Will reminded me of another Woody Allen joke, “I was thrown out of college for cheating on the metaphysics exam; I looked into the soul of the boy sitting next to me.”

6 thoughts on “Intellectual Jokes

  1. For some odd reason I can never remember jokes. But here’s one:

    Q: How many economists does it take to screw in a light bulb?
    A: First, you assume a stepladder . . .

    And (not intellectual, but insider) did you hear about the ditzy gal that went to Hollywood hoping to become a star? She slept with a writer.

  2. Those were great. I like this one too.

    Heisenberg and Schrodinger are driving, and get pulled over. Heisenberg is in the driver’s seat, the officer asks "do you know how fast you were going?" Heisenberg replies, "No, but I know exactly where I am!" The officer looks at him confused and says "you were going 108 miles per hour!" Heisenberg throws his arms up and cries, "Great! Now I’m lost!" The officer, now more confused and frustrated orders the men outside of the car, and proceeds to inspect the vehicle. He opens the trunk and yells at the two men, "Hey! Did you guys know you have a dead cat back here?" Schrodinger angrily yells back, "We do now, a**hole!"

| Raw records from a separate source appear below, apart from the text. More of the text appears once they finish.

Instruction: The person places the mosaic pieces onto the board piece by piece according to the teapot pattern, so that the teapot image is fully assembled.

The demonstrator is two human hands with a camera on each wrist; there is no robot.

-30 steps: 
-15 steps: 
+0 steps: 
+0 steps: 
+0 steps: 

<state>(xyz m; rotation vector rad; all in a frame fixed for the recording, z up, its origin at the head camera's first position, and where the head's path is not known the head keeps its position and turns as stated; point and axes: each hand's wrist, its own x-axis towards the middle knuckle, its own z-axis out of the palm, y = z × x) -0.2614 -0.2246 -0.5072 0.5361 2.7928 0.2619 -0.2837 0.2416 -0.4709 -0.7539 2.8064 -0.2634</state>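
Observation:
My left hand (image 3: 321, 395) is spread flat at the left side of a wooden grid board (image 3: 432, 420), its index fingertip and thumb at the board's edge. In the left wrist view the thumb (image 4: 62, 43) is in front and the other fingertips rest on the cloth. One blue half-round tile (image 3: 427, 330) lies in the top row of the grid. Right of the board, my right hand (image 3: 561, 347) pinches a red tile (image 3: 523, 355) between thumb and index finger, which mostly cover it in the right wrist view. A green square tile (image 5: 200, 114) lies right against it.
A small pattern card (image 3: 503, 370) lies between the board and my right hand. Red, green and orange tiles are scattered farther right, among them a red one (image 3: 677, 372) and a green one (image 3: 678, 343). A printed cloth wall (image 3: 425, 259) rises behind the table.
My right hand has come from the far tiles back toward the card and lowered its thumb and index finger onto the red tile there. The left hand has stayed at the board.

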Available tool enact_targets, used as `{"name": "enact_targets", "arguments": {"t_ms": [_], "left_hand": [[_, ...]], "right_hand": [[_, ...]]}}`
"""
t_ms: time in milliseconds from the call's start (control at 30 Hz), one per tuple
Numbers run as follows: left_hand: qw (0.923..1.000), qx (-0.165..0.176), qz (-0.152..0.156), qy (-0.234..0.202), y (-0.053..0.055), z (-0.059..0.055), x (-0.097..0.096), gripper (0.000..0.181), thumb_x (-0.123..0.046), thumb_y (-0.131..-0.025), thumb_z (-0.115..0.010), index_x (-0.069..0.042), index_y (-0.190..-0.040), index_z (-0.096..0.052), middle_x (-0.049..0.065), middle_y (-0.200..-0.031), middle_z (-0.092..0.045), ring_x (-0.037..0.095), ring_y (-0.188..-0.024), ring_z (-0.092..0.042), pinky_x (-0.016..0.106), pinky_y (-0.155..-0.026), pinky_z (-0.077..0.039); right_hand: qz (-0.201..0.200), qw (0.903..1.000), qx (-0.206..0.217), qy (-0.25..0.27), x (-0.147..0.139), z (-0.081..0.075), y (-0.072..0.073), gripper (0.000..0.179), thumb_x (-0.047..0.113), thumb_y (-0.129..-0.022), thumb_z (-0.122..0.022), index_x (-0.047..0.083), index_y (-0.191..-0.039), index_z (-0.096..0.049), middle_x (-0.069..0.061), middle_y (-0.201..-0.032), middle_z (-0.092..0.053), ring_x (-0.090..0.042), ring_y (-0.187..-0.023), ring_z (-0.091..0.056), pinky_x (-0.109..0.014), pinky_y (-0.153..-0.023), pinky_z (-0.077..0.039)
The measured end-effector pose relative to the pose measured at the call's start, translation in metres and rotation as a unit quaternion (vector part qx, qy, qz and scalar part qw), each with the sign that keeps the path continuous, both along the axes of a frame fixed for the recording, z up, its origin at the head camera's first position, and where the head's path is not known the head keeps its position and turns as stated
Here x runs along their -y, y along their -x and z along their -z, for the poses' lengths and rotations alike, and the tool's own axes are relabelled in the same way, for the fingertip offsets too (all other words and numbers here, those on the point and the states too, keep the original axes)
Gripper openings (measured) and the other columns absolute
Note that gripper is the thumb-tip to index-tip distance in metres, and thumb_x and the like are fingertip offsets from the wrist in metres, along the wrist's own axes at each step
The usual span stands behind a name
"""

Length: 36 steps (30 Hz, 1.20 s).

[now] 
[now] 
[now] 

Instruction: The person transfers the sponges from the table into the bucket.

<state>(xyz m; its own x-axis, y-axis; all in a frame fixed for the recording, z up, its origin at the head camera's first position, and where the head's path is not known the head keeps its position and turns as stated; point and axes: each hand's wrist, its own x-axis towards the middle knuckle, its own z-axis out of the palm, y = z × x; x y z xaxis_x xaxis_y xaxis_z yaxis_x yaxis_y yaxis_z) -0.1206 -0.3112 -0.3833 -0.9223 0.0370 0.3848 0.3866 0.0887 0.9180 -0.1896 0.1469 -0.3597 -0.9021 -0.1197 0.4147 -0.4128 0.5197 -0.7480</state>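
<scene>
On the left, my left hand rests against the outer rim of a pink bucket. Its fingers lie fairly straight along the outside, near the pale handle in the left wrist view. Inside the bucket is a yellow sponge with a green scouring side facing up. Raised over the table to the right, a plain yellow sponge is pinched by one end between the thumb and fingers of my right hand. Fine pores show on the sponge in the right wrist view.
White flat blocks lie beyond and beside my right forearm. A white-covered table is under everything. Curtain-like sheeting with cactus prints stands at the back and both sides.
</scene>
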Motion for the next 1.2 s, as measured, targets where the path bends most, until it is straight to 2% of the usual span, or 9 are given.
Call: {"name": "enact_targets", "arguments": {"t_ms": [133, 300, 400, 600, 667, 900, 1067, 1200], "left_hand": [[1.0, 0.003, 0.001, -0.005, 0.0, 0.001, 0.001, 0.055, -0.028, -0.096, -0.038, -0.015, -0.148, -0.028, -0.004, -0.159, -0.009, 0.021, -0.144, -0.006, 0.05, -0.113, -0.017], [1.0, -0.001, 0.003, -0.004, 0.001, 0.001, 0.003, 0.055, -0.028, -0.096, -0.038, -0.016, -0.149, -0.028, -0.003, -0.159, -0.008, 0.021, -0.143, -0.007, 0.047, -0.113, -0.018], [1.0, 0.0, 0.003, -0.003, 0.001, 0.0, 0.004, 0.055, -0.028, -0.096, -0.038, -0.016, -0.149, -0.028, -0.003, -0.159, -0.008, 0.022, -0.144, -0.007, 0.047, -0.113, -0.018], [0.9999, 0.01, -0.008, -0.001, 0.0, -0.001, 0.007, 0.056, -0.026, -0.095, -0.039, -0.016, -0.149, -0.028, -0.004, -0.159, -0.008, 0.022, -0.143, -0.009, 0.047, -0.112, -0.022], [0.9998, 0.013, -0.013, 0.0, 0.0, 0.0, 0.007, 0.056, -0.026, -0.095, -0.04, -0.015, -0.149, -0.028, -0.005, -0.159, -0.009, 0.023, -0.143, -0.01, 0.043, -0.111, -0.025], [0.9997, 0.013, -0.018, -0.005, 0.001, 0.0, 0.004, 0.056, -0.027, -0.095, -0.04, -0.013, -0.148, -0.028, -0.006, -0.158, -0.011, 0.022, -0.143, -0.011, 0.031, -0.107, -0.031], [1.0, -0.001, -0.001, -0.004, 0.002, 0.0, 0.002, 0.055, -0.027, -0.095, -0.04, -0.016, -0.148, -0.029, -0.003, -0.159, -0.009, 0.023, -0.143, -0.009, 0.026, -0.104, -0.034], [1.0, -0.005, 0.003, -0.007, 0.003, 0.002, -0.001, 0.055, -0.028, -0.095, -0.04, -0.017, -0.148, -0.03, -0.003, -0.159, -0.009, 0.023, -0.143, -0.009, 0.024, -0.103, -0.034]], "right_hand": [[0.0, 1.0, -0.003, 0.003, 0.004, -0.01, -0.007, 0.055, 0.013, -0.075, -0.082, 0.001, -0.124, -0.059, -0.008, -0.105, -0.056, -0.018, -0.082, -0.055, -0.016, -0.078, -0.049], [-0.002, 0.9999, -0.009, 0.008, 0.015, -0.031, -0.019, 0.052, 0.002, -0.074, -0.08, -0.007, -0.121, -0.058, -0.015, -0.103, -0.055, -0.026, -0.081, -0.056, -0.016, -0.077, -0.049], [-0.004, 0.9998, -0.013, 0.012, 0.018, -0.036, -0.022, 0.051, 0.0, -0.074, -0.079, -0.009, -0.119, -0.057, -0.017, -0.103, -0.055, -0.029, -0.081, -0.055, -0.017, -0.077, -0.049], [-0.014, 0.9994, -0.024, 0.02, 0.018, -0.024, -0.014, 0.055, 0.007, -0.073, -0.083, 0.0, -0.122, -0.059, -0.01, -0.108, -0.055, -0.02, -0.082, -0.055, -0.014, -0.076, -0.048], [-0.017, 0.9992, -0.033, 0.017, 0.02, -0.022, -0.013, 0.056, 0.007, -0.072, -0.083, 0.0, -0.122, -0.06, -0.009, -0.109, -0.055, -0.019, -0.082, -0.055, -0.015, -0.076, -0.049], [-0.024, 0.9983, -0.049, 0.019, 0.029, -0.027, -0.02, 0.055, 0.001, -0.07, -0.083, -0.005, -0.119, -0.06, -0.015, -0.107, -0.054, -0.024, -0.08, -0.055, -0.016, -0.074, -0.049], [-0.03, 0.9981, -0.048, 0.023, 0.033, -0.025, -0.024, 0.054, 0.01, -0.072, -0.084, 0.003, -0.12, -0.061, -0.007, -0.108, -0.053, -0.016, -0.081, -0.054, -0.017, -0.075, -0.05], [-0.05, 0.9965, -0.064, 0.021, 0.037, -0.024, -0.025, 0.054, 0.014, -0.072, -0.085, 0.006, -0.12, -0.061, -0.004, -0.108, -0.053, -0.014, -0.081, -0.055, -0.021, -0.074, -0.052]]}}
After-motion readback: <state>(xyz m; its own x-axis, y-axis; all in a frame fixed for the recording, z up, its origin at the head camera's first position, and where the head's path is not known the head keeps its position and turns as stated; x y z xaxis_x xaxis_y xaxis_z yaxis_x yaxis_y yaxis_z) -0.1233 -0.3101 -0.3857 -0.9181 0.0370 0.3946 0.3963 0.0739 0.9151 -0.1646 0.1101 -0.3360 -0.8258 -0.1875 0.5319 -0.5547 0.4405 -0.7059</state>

  3. @Josh – That’s very good. However, I feel compelled to note that Schrodinger’s Cat is widely misunderstood. In isn’t that the cat is half dead and half alive. The cat [i]is[/i] dead or alive. It is just that we can’t know ahead of time. (There are lots of great theology related to this.) All that quantum mechanics tells us is that how many cats will be alive given a whole punch of trials.

    But the joke did make me laugh, despite over thinking it.

  4. @Frank
    "We do now" meaning that they know now, not that they have a dead cat now. So it’s all sound. I know that this is a late response, but I’m just now seeing this page, so for me it’s a prompt response :p

  5. @Russel James – Exactly. "We now know that the cat is dead." Because before they only knew the probability.

    I’m glad for the late comment. It gave me a chance to revisit the jokes!